The protests are the latest action taken by the villagers from Kratie district’s Chang Krang commune who have protested for months against the government’s granting of 623 hectares of land to the Harmony Plantation Co Ltd.
The villagers claim the land granted to the firm is part of their ancestral farmlands and includes the forest graves of their ancestors.
Ouch Leng, a land dispute monitor with local rights group Adhoc, said the villagers rallied after a notice was sent to five community leaders asking that they attend a meeting to discuss financial compensation for the damage inflicted to the graves in late November, and the ongoing dispute over the 623 hectares.

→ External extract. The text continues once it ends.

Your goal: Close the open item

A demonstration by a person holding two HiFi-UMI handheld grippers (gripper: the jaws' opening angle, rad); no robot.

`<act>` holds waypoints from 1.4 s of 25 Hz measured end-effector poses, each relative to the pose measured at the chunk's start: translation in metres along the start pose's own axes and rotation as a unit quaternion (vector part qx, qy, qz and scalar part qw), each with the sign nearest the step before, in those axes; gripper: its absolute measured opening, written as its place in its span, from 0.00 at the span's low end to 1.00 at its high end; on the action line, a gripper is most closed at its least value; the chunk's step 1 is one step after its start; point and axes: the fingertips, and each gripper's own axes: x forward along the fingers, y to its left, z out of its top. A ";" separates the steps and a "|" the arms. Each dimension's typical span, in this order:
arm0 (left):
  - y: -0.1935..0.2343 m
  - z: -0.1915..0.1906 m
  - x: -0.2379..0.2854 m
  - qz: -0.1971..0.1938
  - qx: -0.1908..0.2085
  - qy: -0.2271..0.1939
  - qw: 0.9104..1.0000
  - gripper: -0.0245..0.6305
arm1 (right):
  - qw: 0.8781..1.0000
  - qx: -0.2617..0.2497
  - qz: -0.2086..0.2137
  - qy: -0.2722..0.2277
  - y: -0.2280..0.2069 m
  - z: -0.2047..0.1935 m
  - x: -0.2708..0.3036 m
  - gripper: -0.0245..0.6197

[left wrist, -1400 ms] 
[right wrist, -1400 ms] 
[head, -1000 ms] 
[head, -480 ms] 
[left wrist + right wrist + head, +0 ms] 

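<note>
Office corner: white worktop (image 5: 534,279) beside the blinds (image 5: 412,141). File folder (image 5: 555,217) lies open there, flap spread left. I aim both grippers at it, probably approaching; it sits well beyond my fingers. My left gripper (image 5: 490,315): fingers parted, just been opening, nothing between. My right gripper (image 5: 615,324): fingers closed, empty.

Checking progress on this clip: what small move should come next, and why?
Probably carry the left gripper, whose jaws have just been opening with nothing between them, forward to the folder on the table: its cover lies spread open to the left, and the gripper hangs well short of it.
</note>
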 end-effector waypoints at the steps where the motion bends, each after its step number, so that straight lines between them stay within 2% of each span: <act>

The minority villagers are seeking more than $2,000 in order to hold a ceremony and make sacrificial offerings to appease the spirits of those whose graves have been violated, Ouch Leng said.
Village representative Koy Klouk said he and his neighbors feel there is only safety in numbers when it comes to negotiating with officials and the company over the land dispute. “The people fear that the authorities will arrest [their] representatives so they don’t allow us come alone, and they decided to come all together,” he said.
Kratie Provincial Cabinet Chief Chen Hongsry said the appearance of more than 100 villagers, when only five were called for talks, made it impossible for a meeting to proceed on Friday. “The company has accidentally cleared their ancestor’s graves,” Chen Hongsry confirmed. “The company wants to make them an apology, and pay the expenses of holding a ceremony for their ancestors…. [The villagers] said they need a water buffalo, a cow, seven pigs, seven chickens, seven ducks, seven jars of wine, and two sets of tradition musical instruments,” he said.
Chen Hongsry said the company would like the villagers to lower their estimated cost of $2,000 for the ceremony.
Koy Klouk said the cost of the event was estimated by village elders, who have warned that the spirits of the six damaged graves must be put to rest or relatives of the deceased who still live in the area will suffer illness and misfortune.
The spirits may also require an apology from the rubber company that is clearing the land, Koy Klouk said.
“We might have to ask the driver of the [excavator] who hit the graves to come and apologize for their activities against our ancestors,” he said.